At the time I was too young to understand the part of being Husband for a Day I was not equipped to carry out, but in another way I think I sensed my own terrible inadequacy and it was the knowledge of this that weighed on me, when I lay in my narrow bed in my small room, next to hers, the walls between us so thin it was almost as if she were there with me. I could feel her loneliness and longing, before I had a name for it. It had probably never been about my father really. Looking at him now, it was hard to imagine he could ever have been worthy of her. What she had loved was loving.

It's just The Kid and me living together; I divorced her father two years ago, and we separated nearly two years before that. We've been pretty much on our own for four years, with, it should be said, lots of loving family around. But at the end of the day, it's just the two of us, and that's been an adjustment, at times more for one of us than the other. The Kid is an empathetic soul, and in the four years we've been on our own, we've developed an almost a psychic connection. We can communicate with one look, and we each know how the other feels about something at any given moment. (We don't hide feelings in this house - we couldn't if we tried!) Luckily for her, I'm (hopefully) not as fragile as Adele, although I'm sure I've had my moments, but she's a lot like Henry. In many ways this thrills me; Henry is a smart, resourceful, kind, generous young boy. But in a lot of ways this worries me, for Henry often turns inward, repressing his emotions in a futile quest to make his mother happy. As a mom, I worry that she does that as well, and I never want her to put my happiness in front of hers. It should be the other way around.

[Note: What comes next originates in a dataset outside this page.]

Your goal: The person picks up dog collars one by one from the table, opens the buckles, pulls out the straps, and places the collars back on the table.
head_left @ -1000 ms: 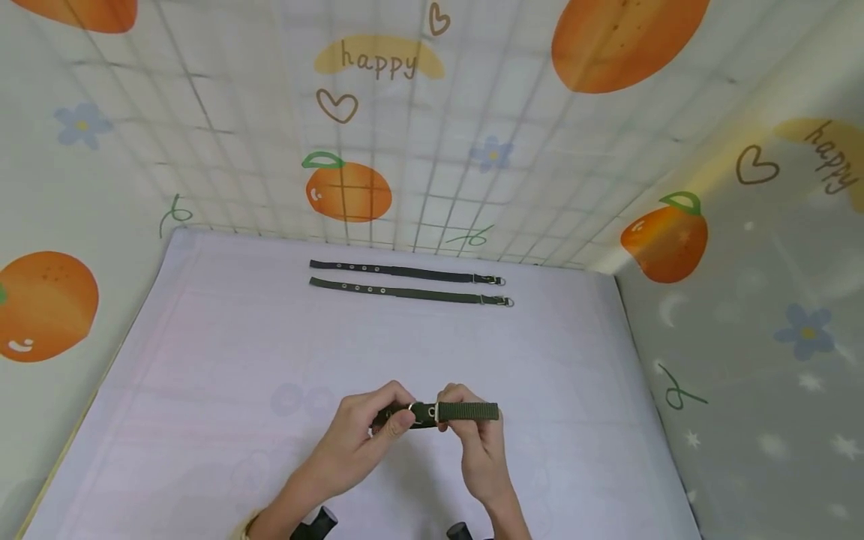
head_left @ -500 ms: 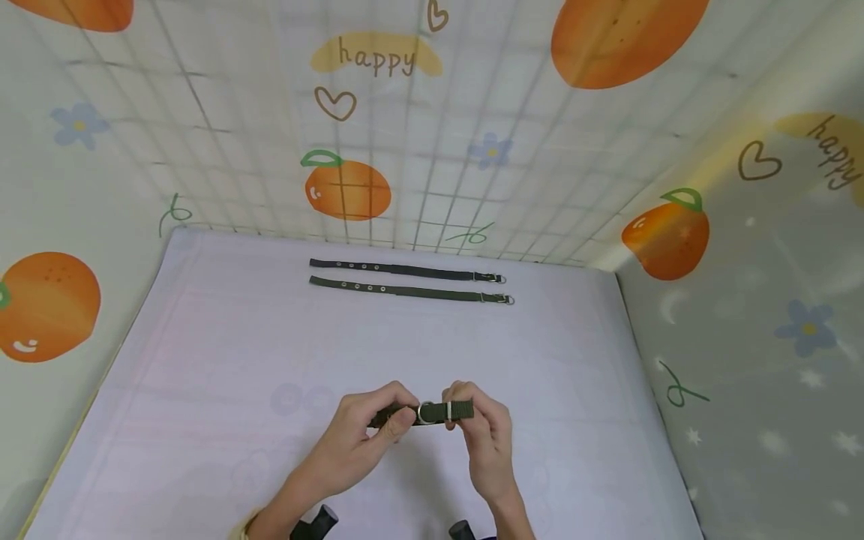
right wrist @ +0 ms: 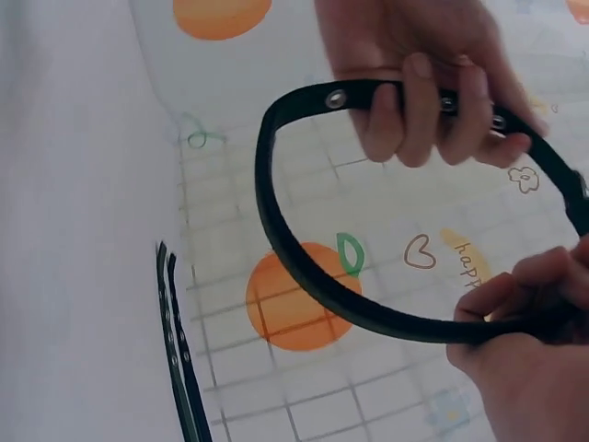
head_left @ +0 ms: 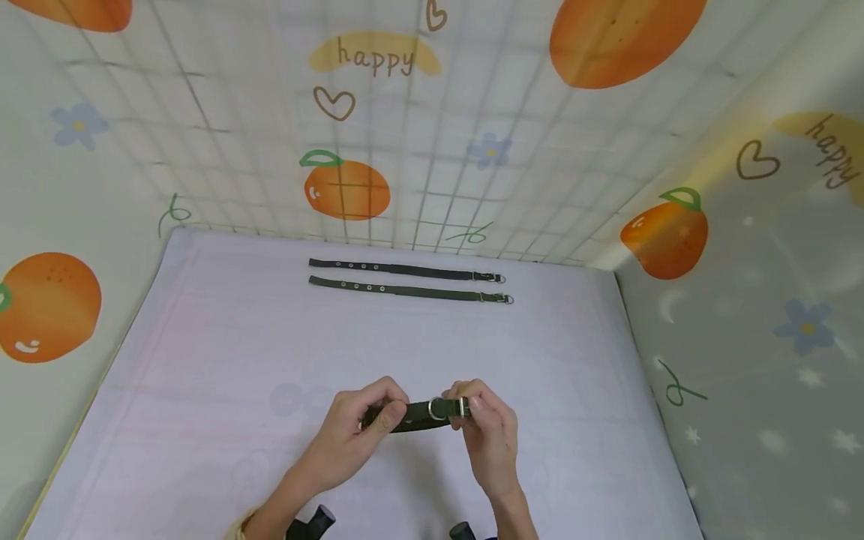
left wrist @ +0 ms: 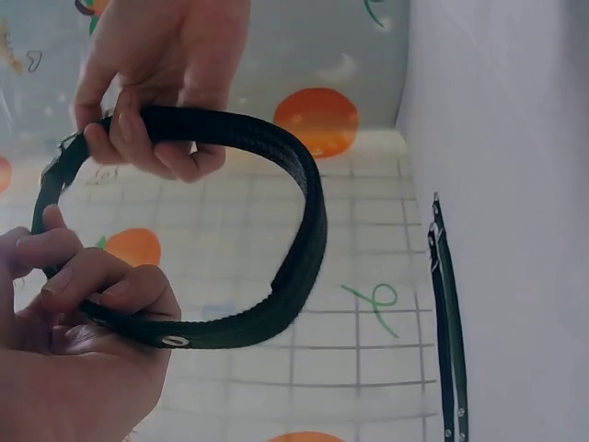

I honestly think that if I didn't have a child, or if I did but wasn't divorced, this would have been a quick, simple read, enjoyed but promptly forgotten. But, for both the reasons detailed above and too many more to list, Maynard's quiet, spare little story about a boy and his mom made me take a second look at my own relationship with my child, and realize that everything I do, both the big Parenting Moments and all of the tiny, little, unrealized acts, affects her in ways I never thought possible.